**Your instructions**: Using the records below, write out again exactly the lines that begin at the line containing "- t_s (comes" and end at the line containing "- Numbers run", and no other lines.

**Records shown**:

<<<<

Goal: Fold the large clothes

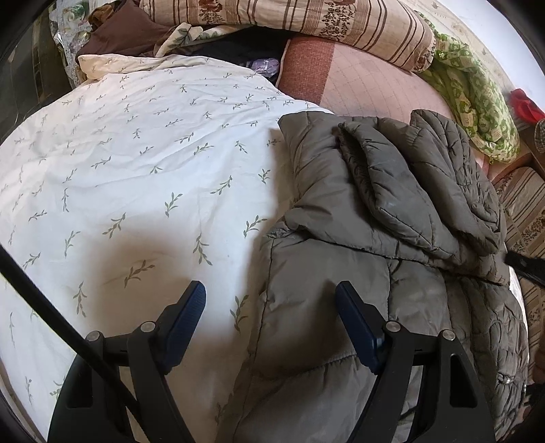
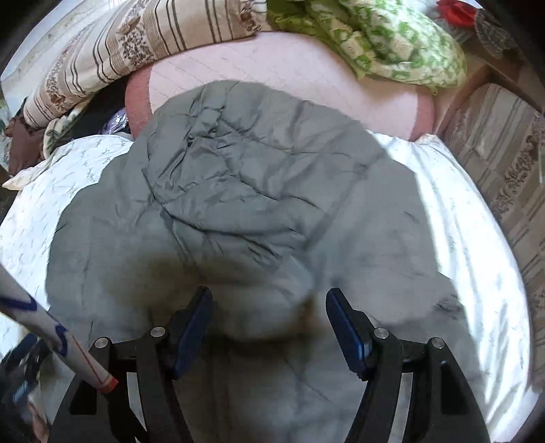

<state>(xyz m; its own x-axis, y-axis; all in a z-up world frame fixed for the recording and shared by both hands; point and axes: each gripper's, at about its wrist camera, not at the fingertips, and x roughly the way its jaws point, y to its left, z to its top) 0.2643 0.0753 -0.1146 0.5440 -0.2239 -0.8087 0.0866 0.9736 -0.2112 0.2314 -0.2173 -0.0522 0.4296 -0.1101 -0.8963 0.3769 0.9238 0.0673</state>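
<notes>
- Two hand-held grippers are hovering over a bed, each pointing steeply down at a grey quilted jacket (image 1: 391, 218) that is lying on a white duvet printed with small green sprigs (image 1: 136, 153).
- The left gripper (image 1: 270, 296) is standing with its jaws spread wide and nothing between them; it is hanging over the jacket's left edge, one finger above the duvet and the other above the grey fabric.
- The right gripper (image 2: 269, 303) is likewise holding its jaws wide apart, gripping nothing, and it is hovering over the lower middle of the jacket (image 2: 245, 191); this view is smeared with motion blur.
- The jacket is resting partly folded, with a sleeve (image 1: 385, 180) lying doubled over on top of the body; in the right wrist view the folded upper part is forming a rumpled mound on the broad lower panel.
- Beyond the jacket a pink quilted sheet (image 1: 374, 88) is covering the mattress, with a beige striped floral quilt (image 1: 306, 20) heaped at the far side and a green-and-white patterned blanket (image 1: 477, 112) bunched to its right.
- A brown garment (image 1: 119, 30) is lying at the far left corner, and something red (image 1: 523, 102) is showing at the right edge, too small to identify.
- A white sleeve with blue marks and a red cuff (image 2: 68, 344) is crossing the lower left of the right wrist view.
</notes>
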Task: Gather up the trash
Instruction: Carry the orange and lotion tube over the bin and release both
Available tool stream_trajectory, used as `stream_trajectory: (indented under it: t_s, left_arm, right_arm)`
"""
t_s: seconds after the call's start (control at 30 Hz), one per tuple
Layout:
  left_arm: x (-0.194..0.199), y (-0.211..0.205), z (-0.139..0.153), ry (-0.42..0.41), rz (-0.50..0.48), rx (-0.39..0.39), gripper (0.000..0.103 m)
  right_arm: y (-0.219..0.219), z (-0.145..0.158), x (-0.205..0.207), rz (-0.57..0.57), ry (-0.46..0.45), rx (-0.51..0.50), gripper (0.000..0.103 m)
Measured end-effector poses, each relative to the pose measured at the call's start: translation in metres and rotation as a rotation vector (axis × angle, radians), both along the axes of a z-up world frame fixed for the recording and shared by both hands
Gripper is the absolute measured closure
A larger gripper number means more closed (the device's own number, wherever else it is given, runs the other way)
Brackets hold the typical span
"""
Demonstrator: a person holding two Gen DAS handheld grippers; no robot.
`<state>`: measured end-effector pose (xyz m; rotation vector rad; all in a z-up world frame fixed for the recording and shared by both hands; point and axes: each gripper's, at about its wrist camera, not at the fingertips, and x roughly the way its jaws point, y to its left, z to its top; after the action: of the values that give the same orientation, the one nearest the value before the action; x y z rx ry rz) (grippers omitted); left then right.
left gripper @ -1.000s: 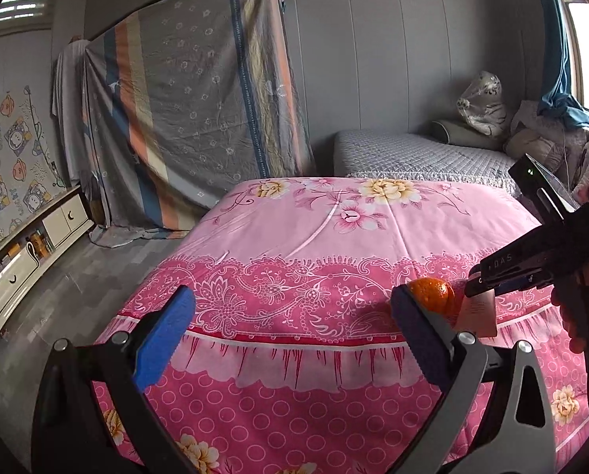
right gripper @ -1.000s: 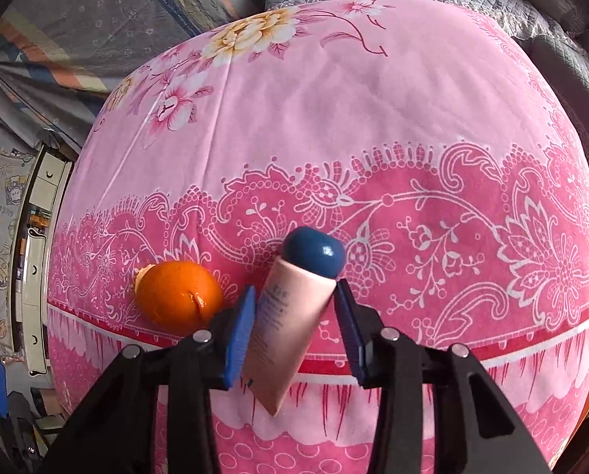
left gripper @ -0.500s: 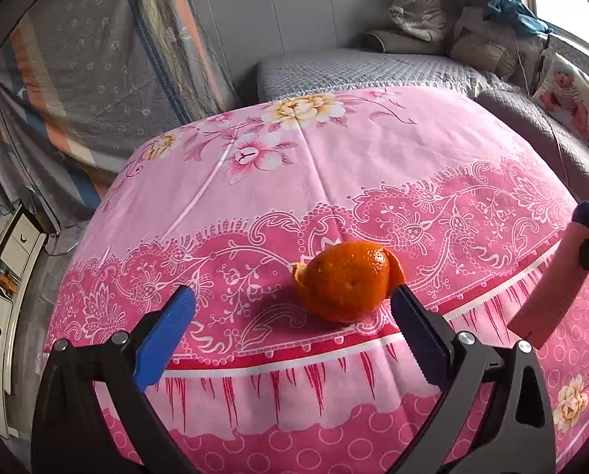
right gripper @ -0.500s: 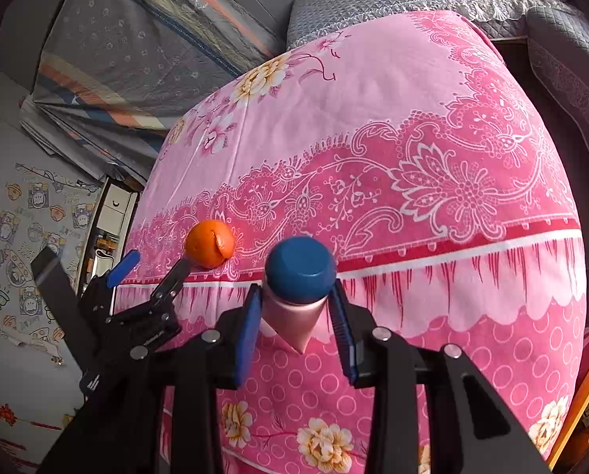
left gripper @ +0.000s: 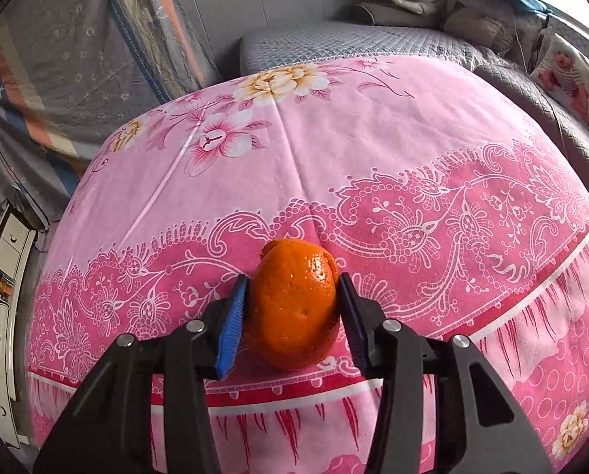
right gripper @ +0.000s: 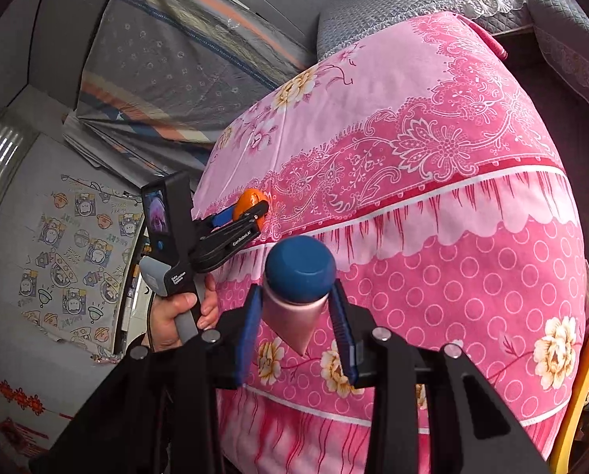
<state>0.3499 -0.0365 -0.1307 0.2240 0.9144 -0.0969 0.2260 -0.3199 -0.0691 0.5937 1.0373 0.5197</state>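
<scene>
An orange [left gripper: 294, 308] with a torn peel sits on the pink flowered bedcover [left gripper: 334, 138] near its front edge. My left gripper [left gripper: 292, 280] is closing, and its blue pads press on both sides of the orange. The right wrist view shows that same left gripper [right gripper: 251, 209] on the orange [right gripper: 249, 199], with a person's hand [right gripper: 172, 316] on its handle. My right gripper [right gripper: 296, 290] is shut on a pink tube [right gripper: 290, 316] with a blue cap [right gripper: 299, 268], held in the air off the front side of the bed.
A grey quilted bed [left gripper: 353, 39] with pillows and a doll [left gripper: 567, 75] lies behind the pink bed. A striped sheet [left gripper: 77, 59] hangs at the back left. A low white cabinet [left gripper: 2, 296] stands on the left, a yellow frame [right gripper: 579, 395] at the right.
My left gripper came down over the orange and shut on it. My right gripper carried the tube away from the bed top and out past the front edge.
</scene>
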Motion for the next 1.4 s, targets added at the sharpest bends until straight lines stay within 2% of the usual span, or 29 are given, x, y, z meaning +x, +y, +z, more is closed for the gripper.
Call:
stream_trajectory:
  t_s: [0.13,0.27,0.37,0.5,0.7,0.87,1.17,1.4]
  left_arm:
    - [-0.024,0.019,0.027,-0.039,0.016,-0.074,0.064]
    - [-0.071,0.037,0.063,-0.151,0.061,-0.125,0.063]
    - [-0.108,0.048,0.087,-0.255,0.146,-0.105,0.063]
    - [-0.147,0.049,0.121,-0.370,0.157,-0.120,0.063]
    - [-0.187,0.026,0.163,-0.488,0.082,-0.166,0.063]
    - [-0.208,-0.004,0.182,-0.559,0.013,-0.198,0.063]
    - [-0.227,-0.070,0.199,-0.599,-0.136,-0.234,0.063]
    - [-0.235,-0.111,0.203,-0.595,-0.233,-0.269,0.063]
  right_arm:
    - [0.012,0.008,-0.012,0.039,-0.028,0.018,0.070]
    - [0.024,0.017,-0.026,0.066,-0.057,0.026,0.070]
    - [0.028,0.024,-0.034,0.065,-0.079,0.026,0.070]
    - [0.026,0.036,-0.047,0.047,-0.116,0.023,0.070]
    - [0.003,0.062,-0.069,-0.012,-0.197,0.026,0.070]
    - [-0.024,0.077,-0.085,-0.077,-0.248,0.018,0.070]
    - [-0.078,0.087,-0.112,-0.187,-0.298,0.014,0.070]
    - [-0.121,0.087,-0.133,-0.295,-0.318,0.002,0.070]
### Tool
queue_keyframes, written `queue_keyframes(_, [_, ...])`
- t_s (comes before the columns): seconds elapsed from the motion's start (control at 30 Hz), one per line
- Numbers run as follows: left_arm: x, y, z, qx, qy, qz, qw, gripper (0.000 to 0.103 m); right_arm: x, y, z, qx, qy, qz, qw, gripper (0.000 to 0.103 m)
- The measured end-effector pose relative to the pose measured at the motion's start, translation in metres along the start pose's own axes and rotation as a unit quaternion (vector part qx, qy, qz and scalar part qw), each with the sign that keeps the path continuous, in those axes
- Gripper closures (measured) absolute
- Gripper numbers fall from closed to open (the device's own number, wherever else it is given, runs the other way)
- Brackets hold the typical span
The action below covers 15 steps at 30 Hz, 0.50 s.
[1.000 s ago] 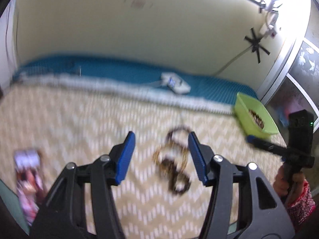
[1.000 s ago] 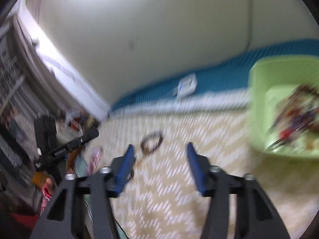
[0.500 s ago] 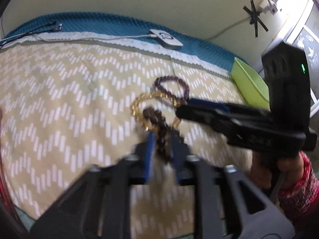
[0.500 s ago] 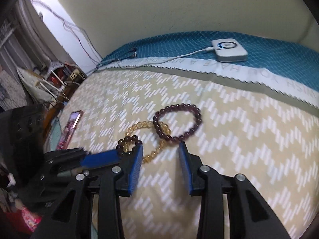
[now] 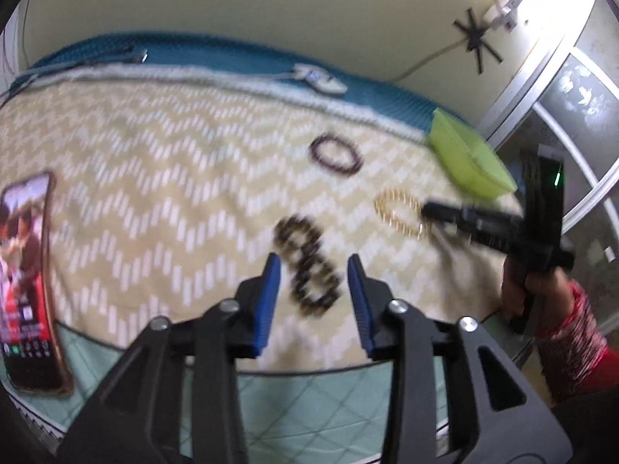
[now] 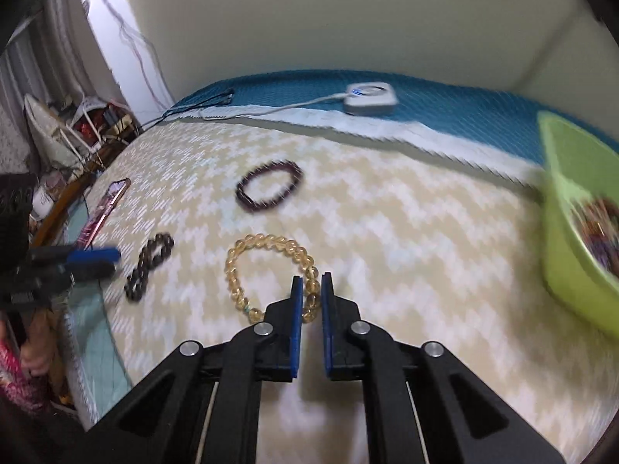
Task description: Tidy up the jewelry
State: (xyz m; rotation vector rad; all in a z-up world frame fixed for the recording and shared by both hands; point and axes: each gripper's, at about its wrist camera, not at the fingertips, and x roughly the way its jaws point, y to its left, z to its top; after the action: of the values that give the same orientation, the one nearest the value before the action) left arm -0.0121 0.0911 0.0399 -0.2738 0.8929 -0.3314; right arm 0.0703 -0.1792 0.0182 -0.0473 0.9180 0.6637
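Observation:
Three bead bracelets lie apart on the zigzag-patterned cloth. My right gripper [image 6: 309,284] is shut on the near side of the yellow bead bracelet [image 6: 247,247], which rests on the cloth. A dark brown bracelet [image 5: 309,270] twisted into a figure eight lies just ahead of my left gripper [image 5: 313,266], which is open and empty above it. A dark purple bracelet [image 5: 336,154] lies farther back; it also shows in the right wrist view [image 6: 269,190]. The right gripper appears in the left wrist view [image 5: 429,210] at the yellow bracelet [image 5: 398,212].
A green tray [image 6: 561,208] holding mixed jewelry stands at the right. A phone [image 5: 27,282] lies at the cloth's left edge. A white charger puck [image 6: 369,96] with a cable sits on the blue cloth at the back near the wall.
The tangled bracelets are now separated. My left gripper opened and pulled back, leaving the brown bracelet down. My right gripper closed on the yellow bracelet and dragged it toward the right.

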Motion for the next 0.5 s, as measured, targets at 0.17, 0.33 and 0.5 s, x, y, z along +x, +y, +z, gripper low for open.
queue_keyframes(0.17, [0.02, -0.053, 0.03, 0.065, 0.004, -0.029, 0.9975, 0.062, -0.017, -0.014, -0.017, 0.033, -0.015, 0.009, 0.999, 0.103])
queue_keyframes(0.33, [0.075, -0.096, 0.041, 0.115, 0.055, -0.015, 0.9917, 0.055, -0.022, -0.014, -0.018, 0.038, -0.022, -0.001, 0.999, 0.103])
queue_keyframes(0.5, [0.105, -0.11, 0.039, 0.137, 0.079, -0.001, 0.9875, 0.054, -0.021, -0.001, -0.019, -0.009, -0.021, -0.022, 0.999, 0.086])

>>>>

**Answer space**:
- t_s (comes before the columns): seconds elapsed from the motion's start (control at 30 Hz), one per line
- Numbers run as follows: left_arm: x, y, z, qx, qy, qz, qw, gripper (0.000 to 0.103 m); right_arm: x, y, z, qx, qy, qz, qw, gripper (0.000 to 0.103 m)

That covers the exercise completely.